Problem description: All of the data should be restated word for word, with the pictures omitted.

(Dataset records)
++++++++++
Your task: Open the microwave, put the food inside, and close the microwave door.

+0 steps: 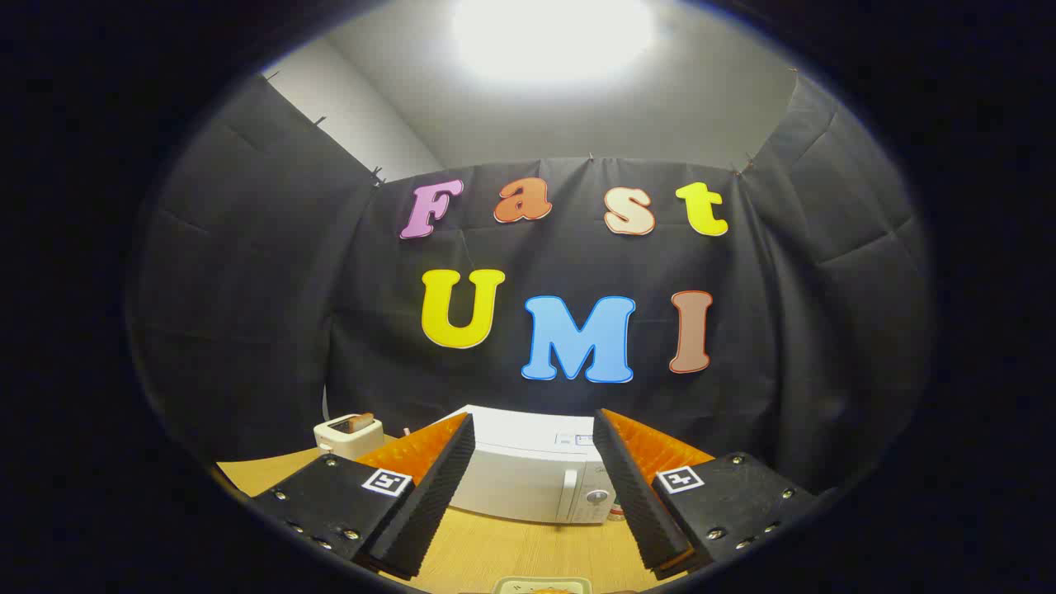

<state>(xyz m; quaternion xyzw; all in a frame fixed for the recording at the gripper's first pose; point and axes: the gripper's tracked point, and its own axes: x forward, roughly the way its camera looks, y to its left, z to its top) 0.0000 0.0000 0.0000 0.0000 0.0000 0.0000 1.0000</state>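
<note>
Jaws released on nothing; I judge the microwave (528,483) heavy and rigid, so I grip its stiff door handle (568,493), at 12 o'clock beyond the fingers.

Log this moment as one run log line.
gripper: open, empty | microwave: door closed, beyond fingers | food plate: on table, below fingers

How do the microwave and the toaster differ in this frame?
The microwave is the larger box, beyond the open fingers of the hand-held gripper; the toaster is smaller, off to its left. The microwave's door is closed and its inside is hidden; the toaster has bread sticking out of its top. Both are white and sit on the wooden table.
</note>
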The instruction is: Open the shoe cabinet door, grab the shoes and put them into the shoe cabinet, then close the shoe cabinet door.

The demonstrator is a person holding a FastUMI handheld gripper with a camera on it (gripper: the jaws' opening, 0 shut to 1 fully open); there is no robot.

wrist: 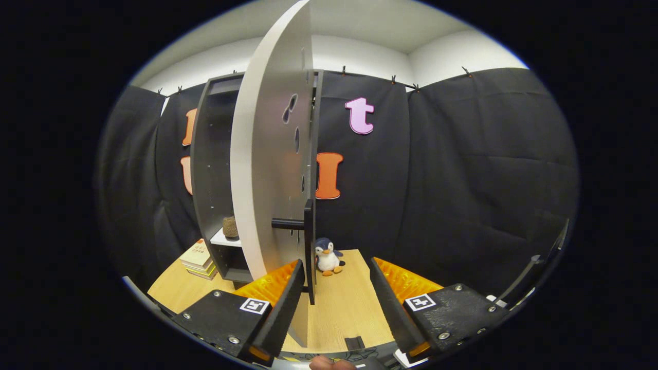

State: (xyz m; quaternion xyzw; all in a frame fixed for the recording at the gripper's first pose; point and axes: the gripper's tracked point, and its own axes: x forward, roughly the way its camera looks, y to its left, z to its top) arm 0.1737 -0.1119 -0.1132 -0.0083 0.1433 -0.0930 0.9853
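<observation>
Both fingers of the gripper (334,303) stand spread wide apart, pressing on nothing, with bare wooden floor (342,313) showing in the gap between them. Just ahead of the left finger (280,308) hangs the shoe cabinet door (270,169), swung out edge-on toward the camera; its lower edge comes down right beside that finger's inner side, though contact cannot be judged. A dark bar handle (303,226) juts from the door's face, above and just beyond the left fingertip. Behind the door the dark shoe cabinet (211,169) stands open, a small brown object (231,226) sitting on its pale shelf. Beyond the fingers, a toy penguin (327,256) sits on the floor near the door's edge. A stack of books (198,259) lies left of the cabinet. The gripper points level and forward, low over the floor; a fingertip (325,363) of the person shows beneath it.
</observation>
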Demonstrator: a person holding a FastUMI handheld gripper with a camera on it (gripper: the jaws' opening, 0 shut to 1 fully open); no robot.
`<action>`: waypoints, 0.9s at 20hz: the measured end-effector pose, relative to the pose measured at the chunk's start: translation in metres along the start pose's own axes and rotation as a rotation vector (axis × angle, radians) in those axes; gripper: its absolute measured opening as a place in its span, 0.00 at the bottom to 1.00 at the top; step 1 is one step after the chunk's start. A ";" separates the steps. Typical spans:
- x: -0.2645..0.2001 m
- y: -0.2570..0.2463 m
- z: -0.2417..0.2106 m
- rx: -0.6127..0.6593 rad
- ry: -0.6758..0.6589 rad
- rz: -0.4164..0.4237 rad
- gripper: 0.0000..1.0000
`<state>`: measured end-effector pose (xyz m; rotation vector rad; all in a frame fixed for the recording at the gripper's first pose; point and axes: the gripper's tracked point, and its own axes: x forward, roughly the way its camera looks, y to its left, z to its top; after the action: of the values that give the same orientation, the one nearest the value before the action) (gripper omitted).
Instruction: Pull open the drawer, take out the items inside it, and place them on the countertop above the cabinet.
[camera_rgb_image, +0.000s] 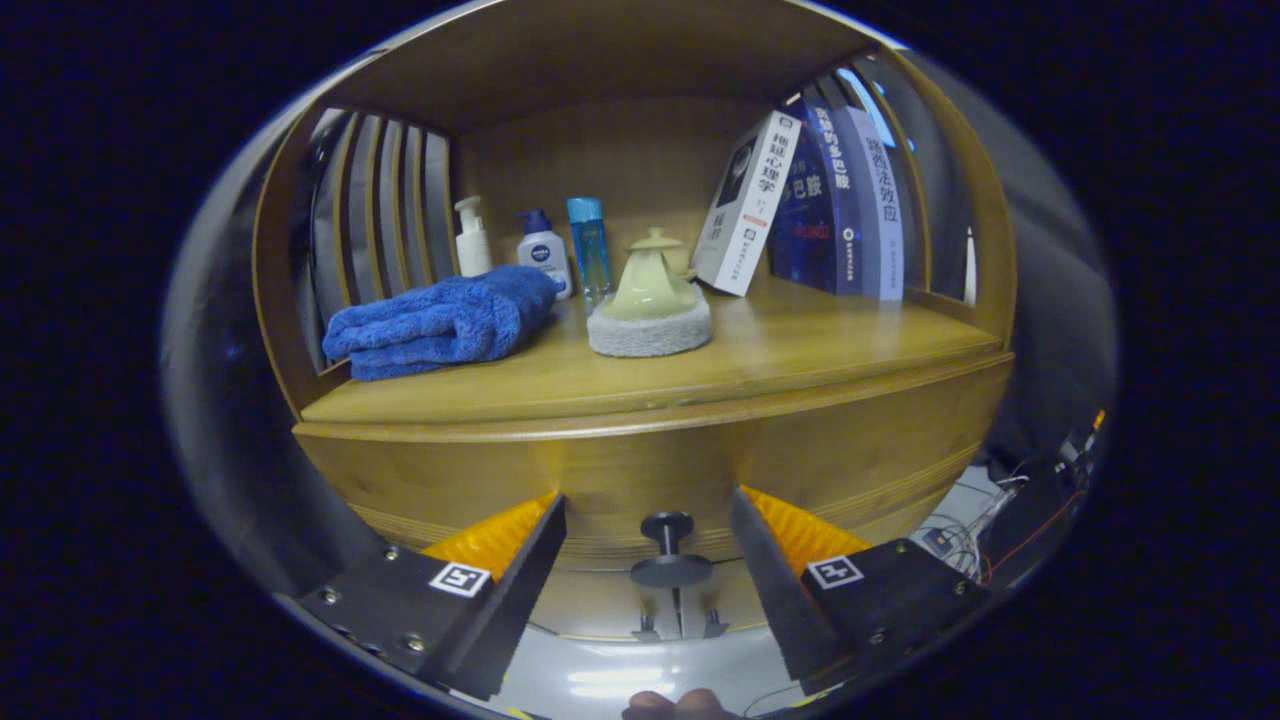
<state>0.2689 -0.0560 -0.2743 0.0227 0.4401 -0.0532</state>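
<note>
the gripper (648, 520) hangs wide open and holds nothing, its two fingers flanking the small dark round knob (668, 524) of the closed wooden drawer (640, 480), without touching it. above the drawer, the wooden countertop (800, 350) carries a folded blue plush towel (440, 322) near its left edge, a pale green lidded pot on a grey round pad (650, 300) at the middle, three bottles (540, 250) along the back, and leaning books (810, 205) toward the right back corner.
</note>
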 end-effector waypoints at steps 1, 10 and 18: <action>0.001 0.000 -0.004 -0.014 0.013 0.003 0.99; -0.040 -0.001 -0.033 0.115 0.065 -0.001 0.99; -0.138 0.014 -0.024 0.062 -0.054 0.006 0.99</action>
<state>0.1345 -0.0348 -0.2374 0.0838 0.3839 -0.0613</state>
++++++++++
Result of the exercise:
Your task: Open the microwave, put the food inside, and close the microwave door.

+0 steps: 

<state>(xyz m; quaternion xyzw; all in a frame fixed for the recording at the gripper's first pose; point and axes: the gripper's tracked point, and its own axes: x forward, roughly the way its camera looks, y to its left, z to its top) 0.0000 0.0000 0.0000 0.0000 0.0000 0.0000 1.0000</state>
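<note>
Jaws released on nothing; I judge the microwave (528,483) heavy and rigid, so I grip its stiff door handle (568,493), at 12 o'clock beyond the fingers.

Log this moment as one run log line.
gripper: open, empty | microwave: door closed, beyond fingers | food plate: on table, below fingers

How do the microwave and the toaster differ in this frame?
The microwave is the larger box, beyond the open fingers of the hand-held gripper; the toaster is smaller, off to its left. The microwave's door is closed and its inside is hidden; the toaster has bread sticking out of its top. Both are white and sit on the wooden table.
</note>
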The instruction is: Open the shoe cabinet door, grab the shoes and put them into the shoe cabinet, then close the shoe cabinet door.

The demonstrator is a person holding a FastUMI handheld gripper with a camera on it (gripper: the jaws' opening, 0 shut to 1 fully open); there is no robot.

wrist: 

State: (xyz m; quaternion xyzw; all in a frame fixed for the recording at the gripper's first pose; point and axes: the gripper's tracked point, and its own axes: x forward, roughly the way its camera looks, y to its left, z to its top) arm 0.1737 -0.1119 -0.1132 -0.0083 0.1433 -0.0930 0.9853
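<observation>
Both fingers of the gripper (334,303) stand spread wide apart, pressing on nothing, with bare wooden floor (342,313) showing in the gap between them. Just ahead of the left finger (280,308) hangs the shoe cabinet door (270,169), swung out edge-on toward the camera; its lower edge comes down right beside that finger's inner side, though contact cannot be judged. A dark bar handle (303,226) juts from the door's face, above and just beyond the left fingertip. Behind the door the dark shoe cabinet (211,169) stands open, a small brown object (231,226) sitting on its pale shelf. Beyond the fingers, a toy penguin (327,256) sits on the floor near the door's edge. A stack of books (198,259) lies left of the cabinet. The gripper points level and forward, low over the floor; a fingertip (325,363) of the person shows beneath it.
</observation>
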Demonstrator: a person holding a FastUMI handheld gripper with a camera on it (gripper: the jaws' opening, 0 shut to 1 fully open); no robot.
`<action>`: waypoints, 0.9s at 20hz: the measured end-effector pose, relative to the pose measured at the chunk's start: translation in metres along the start pose's own axes and rotation as a rotation vector (axis × angle, radians) in those axes; gripper: its absolute measured opening as a place in its span, 0.00 at the bottom to 1.00 at the top; step 1 is one step after the chunk's start. A ";" separates the steps. Typical spans:
- x: -0.2645..0.2001 m
- y: -0.2570..0.2463 m
- z: -0.2417..0.2106 m
- rx: -0.6127..0.6593 rad
- ry: -0.6758..0.6589 rad
- rz: -0.4164..0.4237 rad
- gripper: 0.0000..1.0000
`<state>`: measured end-effector pose (xyz m; rotation vector rad; all in a frame fixed for the recording at the gripper's first pose; point and axes: the gripper's tracked point, and its own axes: x forward, roughly the way its camera looks, y to its left, z to its top; after the action: of the values that give the same orientation, the one nearest the value before the action) (gripper omitted).
Instruction: Pull open the drawer, take out the items inside it, and place them on the countertop above the cabinet.
[camera_rgb_image, +0.000s] 
<state>0.2689 -0.0560 -0.2743 0.0227 0.4401 -0.0532</state>
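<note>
the gripper (648, 520) hangs wide open and holds nothing, its two fingers flanking the small dark round knob (668, 524) of the closed wooden drawer (640, 480), without touching it. above the drawer, the wooden countertop (800, 350) carries a folded blue plush towel (440, 322) near its left edge, a pale green lidded pot on a grey round pad (650, 300) at the middle, three bottles (540, 250) along the back, and leaning books (810, 205) toward the right back corner.
</note>
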 end-effector waypoints at steps 1, 10 and 18: <action>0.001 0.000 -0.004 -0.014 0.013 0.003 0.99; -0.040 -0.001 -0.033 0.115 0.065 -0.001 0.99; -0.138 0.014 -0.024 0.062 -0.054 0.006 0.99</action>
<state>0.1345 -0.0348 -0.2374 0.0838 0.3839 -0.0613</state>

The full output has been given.